= Beginning of Section =

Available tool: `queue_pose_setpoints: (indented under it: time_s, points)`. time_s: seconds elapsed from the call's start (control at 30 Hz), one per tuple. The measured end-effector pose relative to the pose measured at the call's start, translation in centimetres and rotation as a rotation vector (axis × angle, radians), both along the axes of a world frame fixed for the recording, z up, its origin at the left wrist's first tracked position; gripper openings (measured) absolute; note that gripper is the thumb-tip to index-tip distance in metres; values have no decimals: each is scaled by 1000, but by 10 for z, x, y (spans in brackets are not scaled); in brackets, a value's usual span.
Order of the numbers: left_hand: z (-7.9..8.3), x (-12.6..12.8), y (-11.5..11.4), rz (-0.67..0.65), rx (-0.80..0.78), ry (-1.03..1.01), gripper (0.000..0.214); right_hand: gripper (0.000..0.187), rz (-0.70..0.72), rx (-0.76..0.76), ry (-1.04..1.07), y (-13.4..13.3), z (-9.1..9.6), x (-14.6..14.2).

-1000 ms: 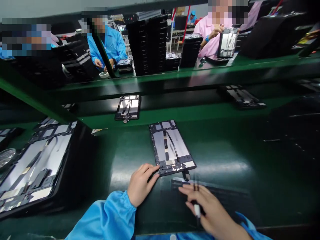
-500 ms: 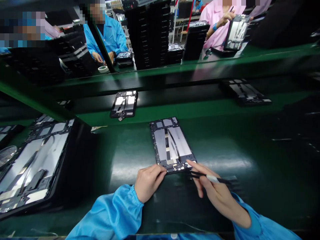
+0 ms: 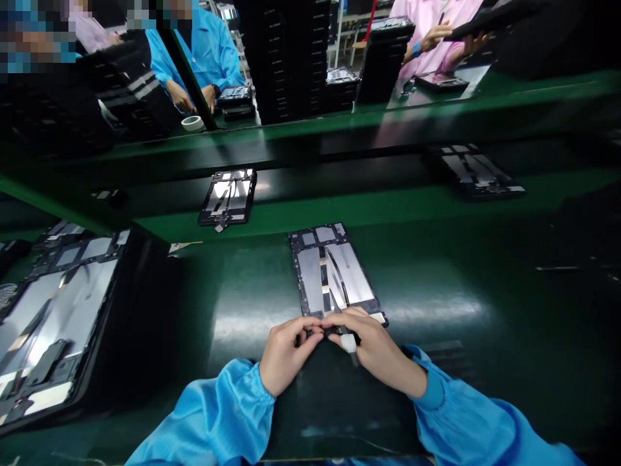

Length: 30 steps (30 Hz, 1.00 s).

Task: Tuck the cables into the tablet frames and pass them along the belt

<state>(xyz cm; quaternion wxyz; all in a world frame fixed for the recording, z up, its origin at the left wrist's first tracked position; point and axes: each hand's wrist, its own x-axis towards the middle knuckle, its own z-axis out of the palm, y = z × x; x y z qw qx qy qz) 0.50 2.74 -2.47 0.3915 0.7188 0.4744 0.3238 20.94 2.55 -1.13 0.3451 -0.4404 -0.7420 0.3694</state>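
Note:
An opened tablet (image 3: 356,272) lies on the green bench in front of me, its inner metal plate, black cable and flat ribbon showing. At its near left corner, my left hand (image 3: 287,355) is closed, thumb and fingertips pinching the near edge. My right hand (image 3: 376,349) has come up against the left fingertips and covers part of the tablet's near edge. Between its fingers are dark tweezers (image 3: 348,344) with a white wrap, pointing away from me over the tablet. What the meeting fingertips touch is too small to make out.
On the left stands a tall stack of opened tablets (image 3: 72,304). Farther back lie another tablet (image 3: 228,197) and one at right (image 3: 478,171). Beyond the green ledge (image 3: 310,133), people in blue and pink work among black stacks and a tape roll (image 3: 193,123).
My right hand has moved left along the tablet's near edge to meet my left hand, turning the tweezers to point away from me. My left hand stays at the corner.

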Motion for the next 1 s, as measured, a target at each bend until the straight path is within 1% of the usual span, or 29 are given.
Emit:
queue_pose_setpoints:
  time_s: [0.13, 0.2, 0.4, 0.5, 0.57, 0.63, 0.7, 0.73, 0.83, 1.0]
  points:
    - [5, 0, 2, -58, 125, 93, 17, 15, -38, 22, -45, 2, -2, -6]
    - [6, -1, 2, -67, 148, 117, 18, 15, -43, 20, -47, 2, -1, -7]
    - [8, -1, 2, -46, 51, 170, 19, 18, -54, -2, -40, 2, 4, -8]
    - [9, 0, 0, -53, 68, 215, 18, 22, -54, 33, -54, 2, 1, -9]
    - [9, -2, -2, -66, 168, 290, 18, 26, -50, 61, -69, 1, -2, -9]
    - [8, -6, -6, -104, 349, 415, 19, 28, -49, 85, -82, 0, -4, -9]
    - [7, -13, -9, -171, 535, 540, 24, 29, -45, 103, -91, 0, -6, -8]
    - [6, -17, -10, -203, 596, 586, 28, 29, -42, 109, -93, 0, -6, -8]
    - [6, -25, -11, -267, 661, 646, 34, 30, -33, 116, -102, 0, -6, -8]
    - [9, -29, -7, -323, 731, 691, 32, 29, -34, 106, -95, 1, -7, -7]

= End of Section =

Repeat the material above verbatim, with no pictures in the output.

■ **Task response**
Available tool: `queue_pose_setpoints: (indented under it: time_s, points)`. time_s: seconds elapsed from the call's start (control at 30 Hz), one per tuple. The measured end-effector pose relative to the pose measured at the call's start, translation in centimetres and rotation as a rotation vector (axis × angle, radians), both along the axes of a world frame fixed for the recording, z up, its origin at the left wrist's first tracked position; gripper openings (measured) absolute; note that gripper is the thumb-tip to index-tip distance in metres; values have no decimals: each is scaled by 1000, but by 10 for z, x, y (spans in brackets are not scaled); in brackets, a value's usual span.
Order of the numbers: left_hand: z (-7.9..8.3), x (-12.6..12.8), y (-11.5..11.4), rz (-0.67..0.65), rx (-0.80..0.78), ry (-1.03..1.01), gripper (0.000..0.214); right_hand: gripper (0.000..0.187), rz (-0.70..0.72), rx (-0.76..0.76), ry (-1.04..1.07), y (-13.4..13.3), z (-9.1..9.6), x (-14.6..14.2).

-1000 ms: 
-500 ms: 
+0 ms: 

Length: 30 steps (30 Hz, 1.00 s).

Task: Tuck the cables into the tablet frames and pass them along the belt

<state>(xyz cm; quaternion wxyz; all in a world frame fixed for the recording, z up, its origin at the left wrist's first tracked position; point and axes: each hand's wrist, its own x-axis towards the middle knuckle, its own z-axis out of the palm, y = z × x; x y z qw qx qy qz) 0.50 2.74 -2.47 0.3915 0.7188 0.4744 0.3238 20.94 2.55 -1.13 0.3451 -0.4404 -0.7420 0.3694</state>
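Note:
An opened tablet (image 3: 356,272) lies on the green bench in front of me, its inner metal plate, black cable and flat ribbon showing. At its near left corner, my left hand (image 3: 287,355) is closed, thumb and fingertips pinching the near edge. My right hand (image 3: 376,349) has come up against the left fingertips and covers part of the tablet's near edge. Between its fingers are dark tweezers (image 3: 348,344) with a white wrap, pointing away from me over the tablet. What the meeting fingertips touch is too small to make out.
On the left stands a tall stack of opened tablets (image 3: 72,304). Farther back lie another tablet (image 3: 228,197) and one at right (image 3: 478,171). Beyond the green ledge (image 3: 310,133), people in blue and pink work among black stacks and a tape roll (image 3: 193,123).
My right hand has moved left along the tablet's near edge to meet my left hand, turning the tweezers to point away from me. My left hand stays at the corner.
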
Motion for the next 1 s, as measured, a target at each bend until the straight path is within 1% of the usual span, or 29 are given.
Emit:
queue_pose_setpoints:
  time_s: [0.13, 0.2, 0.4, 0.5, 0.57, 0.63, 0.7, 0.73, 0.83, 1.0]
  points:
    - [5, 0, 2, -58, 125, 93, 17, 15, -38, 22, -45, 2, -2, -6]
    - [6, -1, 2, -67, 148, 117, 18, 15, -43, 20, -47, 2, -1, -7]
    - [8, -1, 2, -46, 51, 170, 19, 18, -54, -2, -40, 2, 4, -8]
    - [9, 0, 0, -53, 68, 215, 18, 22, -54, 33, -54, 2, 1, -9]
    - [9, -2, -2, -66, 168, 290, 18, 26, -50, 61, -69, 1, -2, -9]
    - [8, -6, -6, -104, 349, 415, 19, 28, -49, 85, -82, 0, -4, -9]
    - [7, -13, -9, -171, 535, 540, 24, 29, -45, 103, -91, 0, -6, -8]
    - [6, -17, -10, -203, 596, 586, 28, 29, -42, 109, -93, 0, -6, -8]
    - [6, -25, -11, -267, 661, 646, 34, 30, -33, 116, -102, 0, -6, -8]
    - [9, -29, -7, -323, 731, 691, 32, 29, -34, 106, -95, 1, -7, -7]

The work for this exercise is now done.